Look through the records below and collect all lines that hold the string "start".

Collected data entries

+ + +

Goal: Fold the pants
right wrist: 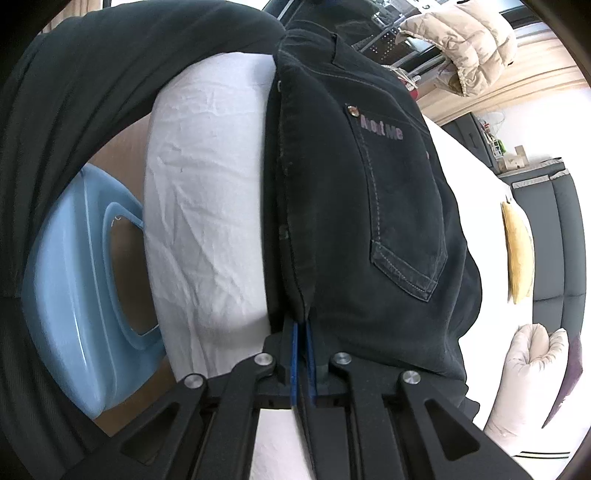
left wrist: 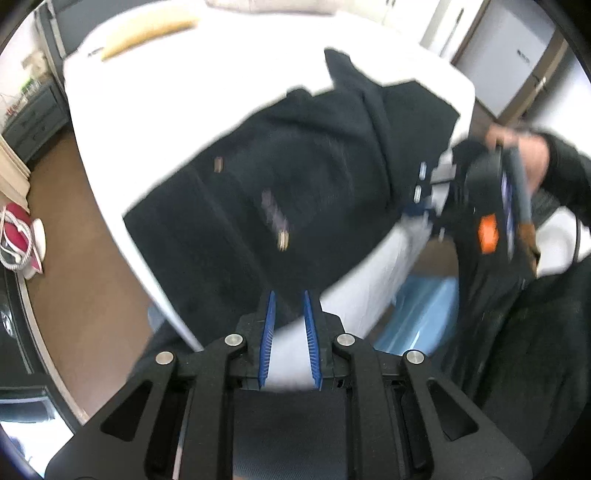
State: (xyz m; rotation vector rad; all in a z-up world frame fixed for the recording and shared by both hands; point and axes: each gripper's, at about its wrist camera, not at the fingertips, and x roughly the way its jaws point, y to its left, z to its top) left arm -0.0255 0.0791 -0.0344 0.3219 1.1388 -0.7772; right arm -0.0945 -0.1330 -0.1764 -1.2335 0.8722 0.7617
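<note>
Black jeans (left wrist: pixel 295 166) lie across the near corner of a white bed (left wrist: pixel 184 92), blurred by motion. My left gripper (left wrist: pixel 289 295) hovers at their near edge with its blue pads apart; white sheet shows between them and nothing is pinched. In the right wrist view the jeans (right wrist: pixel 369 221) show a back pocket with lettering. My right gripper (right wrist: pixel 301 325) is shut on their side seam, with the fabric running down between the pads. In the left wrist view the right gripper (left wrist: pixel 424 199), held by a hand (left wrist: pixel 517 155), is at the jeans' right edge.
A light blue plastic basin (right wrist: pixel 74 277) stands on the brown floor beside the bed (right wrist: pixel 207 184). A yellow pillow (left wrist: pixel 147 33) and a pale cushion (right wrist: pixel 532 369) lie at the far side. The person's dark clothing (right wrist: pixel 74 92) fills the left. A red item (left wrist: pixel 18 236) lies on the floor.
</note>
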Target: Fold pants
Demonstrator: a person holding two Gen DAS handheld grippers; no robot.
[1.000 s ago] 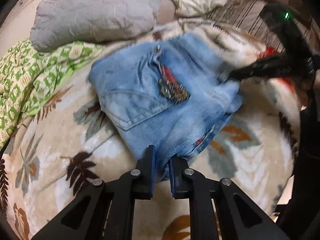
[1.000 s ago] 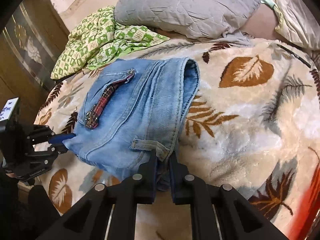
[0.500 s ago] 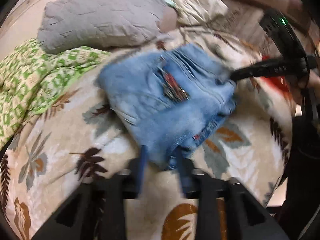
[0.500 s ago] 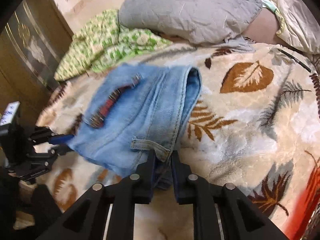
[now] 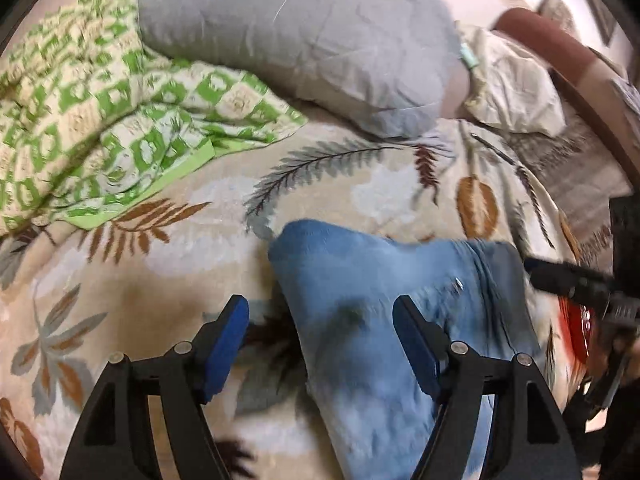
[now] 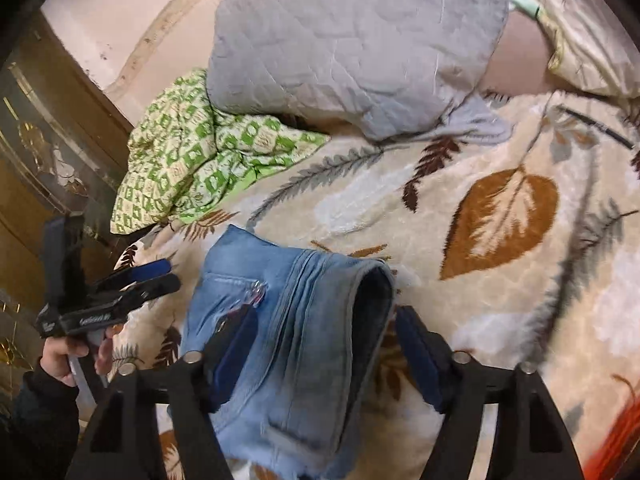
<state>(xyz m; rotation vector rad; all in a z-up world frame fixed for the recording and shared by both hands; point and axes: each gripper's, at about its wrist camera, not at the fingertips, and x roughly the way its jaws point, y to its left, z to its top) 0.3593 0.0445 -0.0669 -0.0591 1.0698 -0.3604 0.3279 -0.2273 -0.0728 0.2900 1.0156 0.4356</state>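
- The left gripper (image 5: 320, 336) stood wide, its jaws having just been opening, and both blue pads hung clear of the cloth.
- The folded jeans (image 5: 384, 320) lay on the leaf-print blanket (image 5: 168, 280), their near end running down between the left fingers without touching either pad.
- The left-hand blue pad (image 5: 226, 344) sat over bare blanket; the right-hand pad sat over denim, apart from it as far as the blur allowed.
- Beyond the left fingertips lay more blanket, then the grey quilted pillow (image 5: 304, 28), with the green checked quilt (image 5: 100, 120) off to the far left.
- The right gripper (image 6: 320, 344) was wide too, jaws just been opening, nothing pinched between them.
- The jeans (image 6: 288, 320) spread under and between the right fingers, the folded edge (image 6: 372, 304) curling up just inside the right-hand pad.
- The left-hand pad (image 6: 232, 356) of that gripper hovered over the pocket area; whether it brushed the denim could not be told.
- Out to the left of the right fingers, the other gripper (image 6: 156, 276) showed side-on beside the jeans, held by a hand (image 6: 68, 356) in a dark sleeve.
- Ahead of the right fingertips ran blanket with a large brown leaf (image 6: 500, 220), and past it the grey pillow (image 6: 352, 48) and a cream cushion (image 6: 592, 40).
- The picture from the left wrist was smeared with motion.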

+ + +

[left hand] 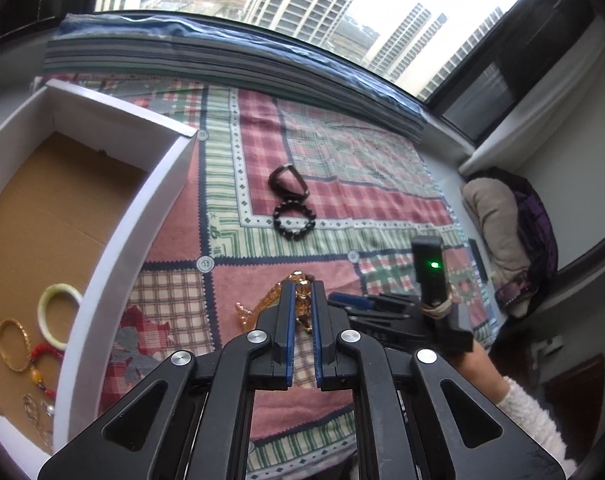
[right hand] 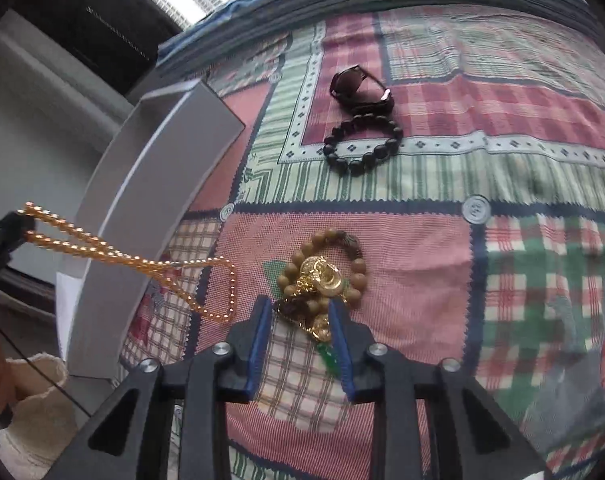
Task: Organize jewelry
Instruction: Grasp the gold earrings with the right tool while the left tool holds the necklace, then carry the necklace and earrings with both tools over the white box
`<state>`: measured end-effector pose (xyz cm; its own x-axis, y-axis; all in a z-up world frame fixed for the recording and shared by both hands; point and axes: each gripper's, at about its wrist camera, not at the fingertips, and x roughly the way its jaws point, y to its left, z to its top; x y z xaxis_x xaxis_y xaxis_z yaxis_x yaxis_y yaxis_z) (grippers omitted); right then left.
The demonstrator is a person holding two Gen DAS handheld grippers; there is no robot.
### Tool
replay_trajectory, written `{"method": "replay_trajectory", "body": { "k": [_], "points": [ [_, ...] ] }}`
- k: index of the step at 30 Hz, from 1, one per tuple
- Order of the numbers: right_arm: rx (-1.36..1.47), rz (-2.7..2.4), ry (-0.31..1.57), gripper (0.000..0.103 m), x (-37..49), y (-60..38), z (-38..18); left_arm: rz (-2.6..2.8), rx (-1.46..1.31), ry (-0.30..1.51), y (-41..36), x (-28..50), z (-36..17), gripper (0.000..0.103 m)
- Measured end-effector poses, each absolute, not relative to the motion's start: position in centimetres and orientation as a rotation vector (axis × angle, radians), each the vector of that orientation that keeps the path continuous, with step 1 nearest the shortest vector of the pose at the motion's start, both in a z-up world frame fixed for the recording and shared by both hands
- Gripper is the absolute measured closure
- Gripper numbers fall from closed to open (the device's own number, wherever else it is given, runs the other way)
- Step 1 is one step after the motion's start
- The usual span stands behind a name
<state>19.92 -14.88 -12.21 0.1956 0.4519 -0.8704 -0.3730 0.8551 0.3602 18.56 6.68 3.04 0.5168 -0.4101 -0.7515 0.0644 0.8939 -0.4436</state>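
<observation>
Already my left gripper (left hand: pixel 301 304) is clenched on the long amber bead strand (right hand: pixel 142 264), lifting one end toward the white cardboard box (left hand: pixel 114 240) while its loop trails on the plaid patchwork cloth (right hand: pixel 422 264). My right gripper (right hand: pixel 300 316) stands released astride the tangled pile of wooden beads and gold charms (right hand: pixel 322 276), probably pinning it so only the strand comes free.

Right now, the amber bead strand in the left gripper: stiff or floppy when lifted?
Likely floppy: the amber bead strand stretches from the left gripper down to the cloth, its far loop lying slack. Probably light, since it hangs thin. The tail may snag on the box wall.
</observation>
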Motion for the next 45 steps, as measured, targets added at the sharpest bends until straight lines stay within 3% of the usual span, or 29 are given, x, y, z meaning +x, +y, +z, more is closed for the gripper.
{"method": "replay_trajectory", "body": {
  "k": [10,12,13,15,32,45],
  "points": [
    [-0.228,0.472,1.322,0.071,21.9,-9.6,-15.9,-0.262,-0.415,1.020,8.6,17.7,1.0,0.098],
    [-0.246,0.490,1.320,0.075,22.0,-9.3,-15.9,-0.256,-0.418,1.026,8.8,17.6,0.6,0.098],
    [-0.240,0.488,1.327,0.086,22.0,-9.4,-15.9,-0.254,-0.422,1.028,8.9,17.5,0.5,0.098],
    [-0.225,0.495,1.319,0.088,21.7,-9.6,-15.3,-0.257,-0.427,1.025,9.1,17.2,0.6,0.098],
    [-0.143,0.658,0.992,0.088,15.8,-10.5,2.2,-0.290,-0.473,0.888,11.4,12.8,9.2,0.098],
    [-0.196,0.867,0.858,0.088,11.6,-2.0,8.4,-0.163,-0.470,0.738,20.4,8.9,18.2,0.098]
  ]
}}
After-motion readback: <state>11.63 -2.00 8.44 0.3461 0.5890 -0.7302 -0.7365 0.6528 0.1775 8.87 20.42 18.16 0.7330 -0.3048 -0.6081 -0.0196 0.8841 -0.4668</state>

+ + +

- [ANSWER SECTION]
- Measured end-effector poses, each absolute, not relative to the motion's start: position in centimetres and orientation as a rotation vector (axis × angle, radians), each the vector of that orientation that keeps the path continuous, with step 1 nearest the shortest vector of the pose at the motion's start, both in a z-up world frame fixed for the recording and shared by both hands
- Step 1 is one step after the motion's start

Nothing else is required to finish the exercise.